El Gobierno salió al frente. Con un tono firme, pero sin dramatismos innecesarios, el ministro de la Presidencia, José Paliza, aseguró que la administración mantiene una línea clara de transparencia y apego institucional frente a las denuncias sobre supuestas irregularidades administrativas en el Fondo Especial para el Desarrollo Agropecuario (Feda) y el Instituto Tecnológico de las Américas (ITLA).
La verdad es que el tema ha generado ruido, y Paliza no lo esquivó. Explicó que existen mecanismos formales para comprobar si es cierto que se estarían realizando cobros de cuotas a servidores públicos con fines políticos. Y fue directo: si algo así se confirma, no tendría cabida ni en la gestión del presidente Luis Abinader ni en los principios del Partido Revolucionario Moderno (PRM). “Serían prácticas inoportunas”, dijo, marcando distancia con claridad.
Además, adelantó que los organismos correspondientes deberán hacer su trabajo y que la dirección ejecutiva del PRM se reunirá en los próximos días, un espacio donde el tema podría entrar en la agenda. Paliza fue más allá y dejó claro que incluso conductas que no crucen la línea de lo penal pueden ser moralmente reprochables, y por tanto merecer sanciones y rechazo político.

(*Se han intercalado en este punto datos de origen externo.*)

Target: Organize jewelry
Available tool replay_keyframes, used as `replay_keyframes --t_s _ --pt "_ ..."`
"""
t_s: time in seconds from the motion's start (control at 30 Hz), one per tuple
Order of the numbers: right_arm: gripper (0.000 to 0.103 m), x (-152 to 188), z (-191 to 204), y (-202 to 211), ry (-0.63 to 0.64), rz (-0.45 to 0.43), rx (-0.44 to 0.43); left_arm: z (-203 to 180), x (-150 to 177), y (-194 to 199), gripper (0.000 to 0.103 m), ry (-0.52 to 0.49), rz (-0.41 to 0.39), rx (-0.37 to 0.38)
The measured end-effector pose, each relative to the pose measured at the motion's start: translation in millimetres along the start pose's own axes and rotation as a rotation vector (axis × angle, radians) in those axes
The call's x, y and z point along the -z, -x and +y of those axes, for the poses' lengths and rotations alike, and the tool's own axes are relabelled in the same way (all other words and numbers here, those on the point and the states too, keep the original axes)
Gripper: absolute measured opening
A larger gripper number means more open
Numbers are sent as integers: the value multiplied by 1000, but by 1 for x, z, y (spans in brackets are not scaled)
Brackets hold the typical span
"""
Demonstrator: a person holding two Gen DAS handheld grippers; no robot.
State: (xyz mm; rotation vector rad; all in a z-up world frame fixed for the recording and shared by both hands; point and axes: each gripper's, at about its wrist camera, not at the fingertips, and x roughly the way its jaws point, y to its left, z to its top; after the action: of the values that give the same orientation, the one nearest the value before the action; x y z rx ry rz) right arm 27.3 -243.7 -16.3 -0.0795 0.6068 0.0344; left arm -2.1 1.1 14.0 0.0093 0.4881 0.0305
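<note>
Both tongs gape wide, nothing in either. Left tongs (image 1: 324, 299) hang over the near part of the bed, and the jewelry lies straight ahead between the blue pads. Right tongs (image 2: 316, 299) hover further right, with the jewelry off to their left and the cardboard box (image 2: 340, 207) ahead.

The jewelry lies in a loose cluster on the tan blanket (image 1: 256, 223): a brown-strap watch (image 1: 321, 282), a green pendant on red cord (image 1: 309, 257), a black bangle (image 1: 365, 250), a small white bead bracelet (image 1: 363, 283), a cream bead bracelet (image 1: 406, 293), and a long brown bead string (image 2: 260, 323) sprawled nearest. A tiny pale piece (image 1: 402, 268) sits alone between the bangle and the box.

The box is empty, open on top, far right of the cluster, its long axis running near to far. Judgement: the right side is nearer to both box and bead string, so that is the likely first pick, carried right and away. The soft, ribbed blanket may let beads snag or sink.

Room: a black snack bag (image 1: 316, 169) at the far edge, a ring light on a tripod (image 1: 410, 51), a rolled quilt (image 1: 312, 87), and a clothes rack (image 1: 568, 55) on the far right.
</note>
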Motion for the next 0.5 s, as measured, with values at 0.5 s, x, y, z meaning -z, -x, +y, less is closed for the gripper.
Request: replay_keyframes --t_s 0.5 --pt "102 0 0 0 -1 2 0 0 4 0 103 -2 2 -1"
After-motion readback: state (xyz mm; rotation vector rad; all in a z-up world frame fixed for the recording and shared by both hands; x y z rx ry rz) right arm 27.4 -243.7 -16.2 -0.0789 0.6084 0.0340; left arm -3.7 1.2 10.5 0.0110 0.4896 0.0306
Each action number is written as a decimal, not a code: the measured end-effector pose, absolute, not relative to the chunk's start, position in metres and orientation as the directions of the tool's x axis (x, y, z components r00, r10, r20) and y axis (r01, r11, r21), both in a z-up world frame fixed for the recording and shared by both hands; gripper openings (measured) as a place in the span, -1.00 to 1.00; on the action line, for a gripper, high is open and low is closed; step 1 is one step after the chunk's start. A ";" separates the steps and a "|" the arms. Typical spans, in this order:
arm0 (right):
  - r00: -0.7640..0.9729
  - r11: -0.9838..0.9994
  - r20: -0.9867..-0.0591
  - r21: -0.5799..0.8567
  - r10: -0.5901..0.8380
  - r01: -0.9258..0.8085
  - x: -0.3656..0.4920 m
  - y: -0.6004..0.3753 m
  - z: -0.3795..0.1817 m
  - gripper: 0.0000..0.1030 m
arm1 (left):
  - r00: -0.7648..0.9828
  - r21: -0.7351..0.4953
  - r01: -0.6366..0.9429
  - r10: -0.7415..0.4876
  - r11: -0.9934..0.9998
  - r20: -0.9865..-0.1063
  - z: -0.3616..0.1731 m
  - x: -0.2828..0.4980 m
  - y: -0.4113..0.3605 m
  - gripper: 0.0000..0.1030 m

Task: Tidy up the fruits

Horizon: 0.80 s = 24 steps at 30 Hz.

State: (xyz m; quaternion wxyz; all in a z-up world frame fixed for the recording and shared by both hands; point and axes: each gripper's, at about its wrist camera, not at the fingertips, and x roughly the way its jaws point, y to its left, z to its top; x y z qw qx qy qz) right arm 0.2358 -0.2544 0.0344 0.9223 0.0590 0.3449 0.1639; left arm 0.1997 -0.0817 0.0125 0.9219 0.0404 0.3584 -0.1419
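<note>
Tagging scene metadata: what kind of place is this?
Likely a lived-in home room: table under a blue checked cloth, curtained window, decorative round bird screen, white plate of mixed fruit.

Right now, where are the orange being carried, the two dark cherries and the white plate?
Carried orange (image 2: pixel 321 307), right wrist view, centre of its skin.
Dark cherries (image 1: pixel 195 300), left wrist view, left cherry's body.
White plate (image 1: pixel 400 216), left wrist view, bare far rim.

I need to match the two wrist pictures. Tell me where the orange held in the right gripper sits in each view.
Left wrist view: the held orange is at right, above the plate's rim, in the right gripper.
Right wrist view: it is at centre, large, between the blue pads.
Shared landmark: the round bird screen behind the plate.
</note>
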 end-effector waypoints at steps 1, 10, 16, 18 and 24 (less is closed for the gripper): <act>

Por su parte, el ministro de Administración Pública, Sigmund Freund, señaló que hasta el momento no ha recibido denuncias formales relacionadas con el Feda. Sin embargo, confirmó que el director de esa entidad solicitó acompañamiento técnico para reforzar los procesos internos, especialmente en lo relativo al pago de empleados. Un paso que, al menos en lo inmediato, busca bajar tensiones y reforzar la confianza.